Klinische Neurophysiologie 2003; 34 - 88
DOI: 10.1055/s-2003-816491

Wissenszuwachs durch intraoperative Mikroelektrodenableitungen am Menschen?

CKE Moll 1, AK Engel 1
  • 1Hamburg

Bereits in der Prä-Levodopa-Ära wurden im Rahmen von stereotaktischen Operationen an Tiefenstrukturen des menschlichen Gehirns Mikroelektrodenableitungen auf hohem Niveau durchgeführt. Seit jeher verknüpft sich mit Mikroelektrodenableitungen neben der erwünschten intraoperativen Ergänzung der Zielpunktbestimmung die Hoffnung, wichtige Einsichten in die Pathophysiologie der Basalganglienerkrankungen (und damit Hinweise auf eine verbesserte Diagnostik/Therapie) zu gewinnen. Welchen Wissenszuwachs erbrachte und erbringt die Integration von Mikroelektrodenableitungen in die stereotaktische Neurochirurgie? Kann man mittels intraoperativer Mikroelektrodenableitungen aktuelle, im wesentlichen aus Tierexperimenten gewonnene Hypothesen am Patienten testen? Es werden verschiedene Ergebnisse gezeigt, die mittels moderner Multielektroden- und Tetrodenableitungen an bewegungsgestörten Patienten (Morbus Parkinson, Zielpunkt Nucl. subthalamicus; Dystonie, Zielpunkt: Globus pallidus internus; Tremor, Zielpunkt: Nucl. ventralis intermedius thalami) gewonnen wurden.

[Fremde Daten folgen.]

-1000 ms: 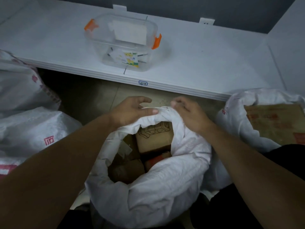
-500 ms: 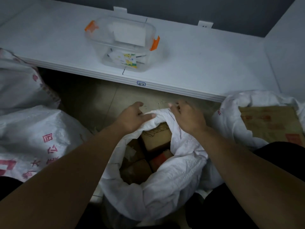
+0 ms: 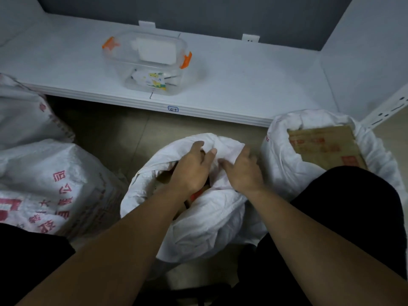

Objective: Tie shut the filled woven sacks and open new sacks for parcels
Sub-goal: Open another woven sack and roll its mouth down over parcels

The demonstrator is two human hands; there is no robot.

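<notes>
I see the white woven sack (image 3: 198,221) on the floor between two others, its mouth crumpled, boxes showing inside. My left hand (image 3: 189,171) and right hand (image 3: 242,171) clamp its gathered rim.

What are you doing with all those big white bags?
A person is closing up a filled white sack on the floor. The left hand and the right hand are bunching the cloth at its mouth together; it is not tied yet, and parcels show through the gap. Another open sack with a cardboard box stands to the right, and a clear plastic container sits on the white shelf.
</notes>
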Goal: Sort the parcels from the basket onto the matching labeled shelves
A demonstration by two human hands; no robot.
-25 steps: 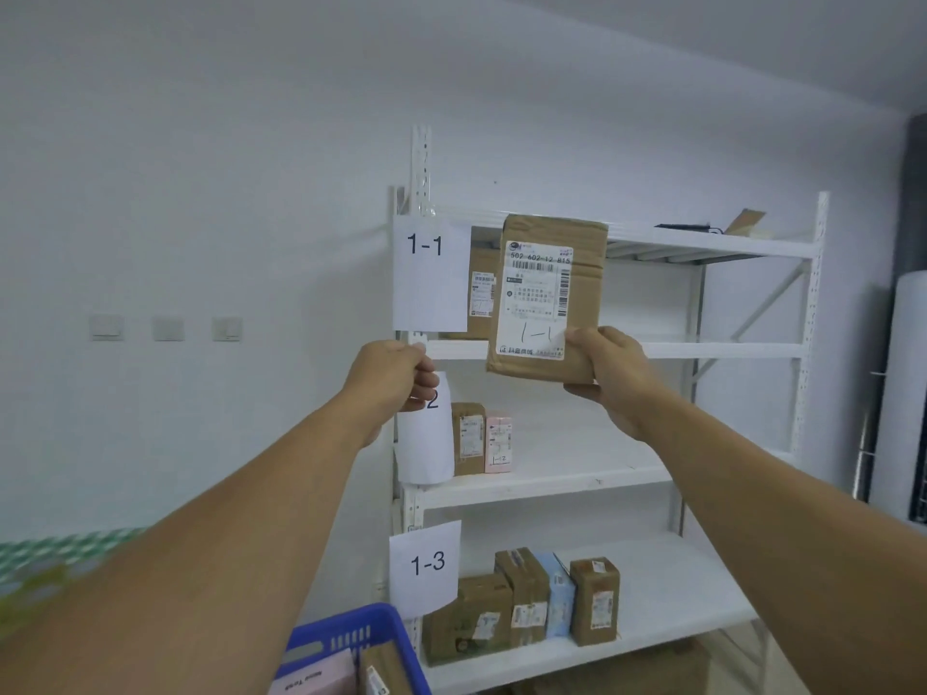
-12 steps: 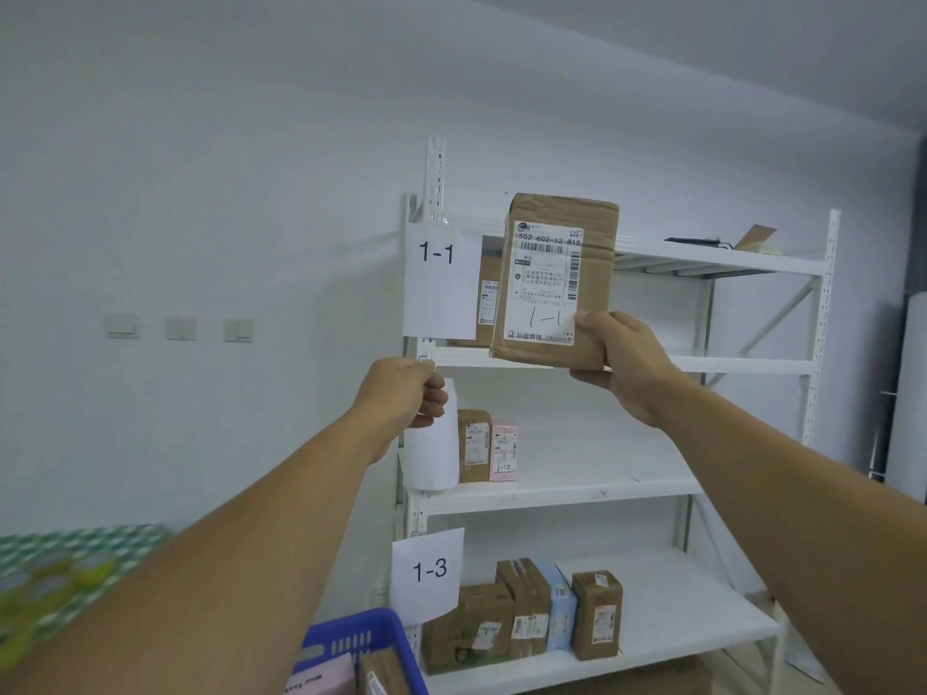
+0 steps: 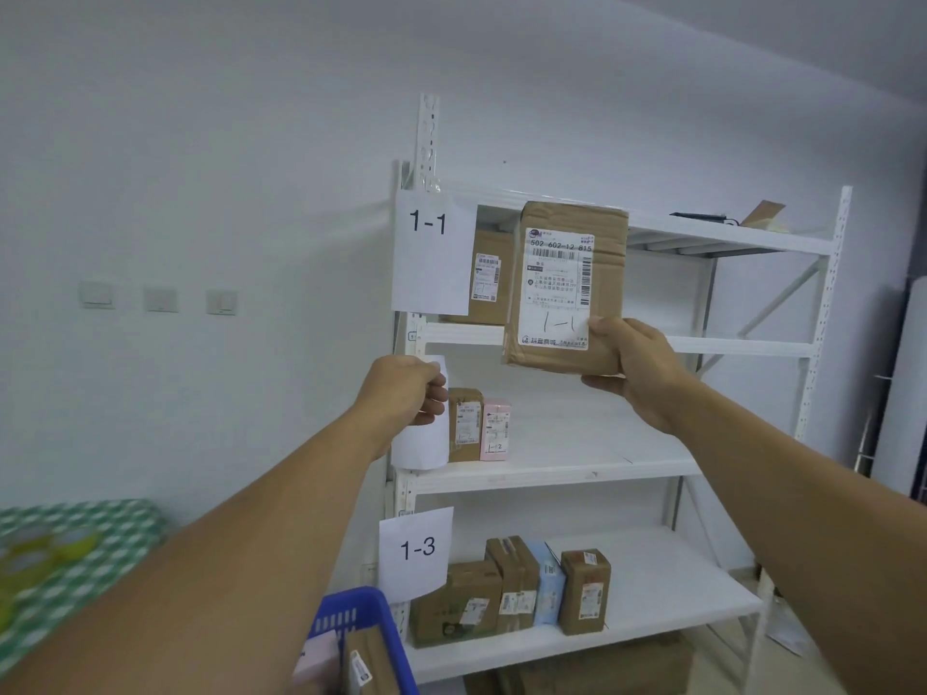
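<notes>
Lowest and nearest to me is the blue basket [image 3: 351, 619], with a pink parcel [image 3: 318, 654] and a brown one [image 3: 368, 664] standing inside it. Both bare arms reach up over it toward the white rack.

The left hand [image 3: 401, 388] has its fingers curled round the upper edge of a white paper sheet [image 3: 426, 443] that hangs at the rack's left post, beside the middle shelf [image 3: 552, 469]. The right hand [image 3: 637, 368] grips the lower right corner of the brown parcel [image 3: 567, 288], thumb on its front and fingers underneath. The parcel is upright in the air, in front of the upper shelf [image 3: 727, 346], and its bottom edge hangs below that board. "1-1" is handwritten on its shipping label. The paper sign 1-1 [image 3: 431, 253] hangs just to its left.

Behind the parcel, another brown box [image 3: 486, 278] stands on that upper shelf. On the middle shelf a small brown box [image 3: 464, 423] and a pink box [image 3: 495, 428] touch side by side. Further down, by the sign 1-3 [image 3: 416, 549], a row of parcels [image 3: 516, 594] stands on the lower shelf [image 3: 677, 609]. Three wall switches [image 3: 160, 299] sit on the wall to the left.
</notes>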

Unsere Untersuchungen konzentrieren sich auf die Analyse zeitlicher Interaktionsmuster einzelner Neurone bzw. ganzer Nervenzellverbände. Die weithin verwendete Multielektrodenkonfiguration mit 5 Einzelelektroden im Abstand von 2mm (z.B. Leadpoint-System; Fa. Medtronic) gestattet zusätzlich zu der verbesserten lokalisatorischen Information die Untersuchung weitreichender interneuronaler Interaktionen. Intraoperative Multifaser-Tetrodenableitungen (Abstand der einzelnen Elektrodenkontakte ca. 30 Mikrometer; TREK-Scanner, Fa. Thomas Recording) sind demgegenüber in besonderem Maße für die Klärung der Frage geeignet, wie sich die Interaktionen unmittelbar benachbarter Neurone gestaltet. Unsere Ergebnisse zeigen hier eine gegenüber konventionellen Einzelelektrodenableitungen deutlich gesteigerte Ausbeute und Reliabilität der Separation einzelner Zellen. Die Untersuchung der Interaktionsmuster lässt darauf schließen, dass (i) der Entladungscharakter einzelner Neurone während der Aufzeichnung dynamisch variiert (zeitlicher Wechsel modulierter vs. unmodulierter Autokorrelogramme) und (ii) selbst kurzreichweitige neuronale Interaktionen in den einzelnen Kerngebieten selten sind (angezeigt durch unmodulierte Kreuzkorrelogramme).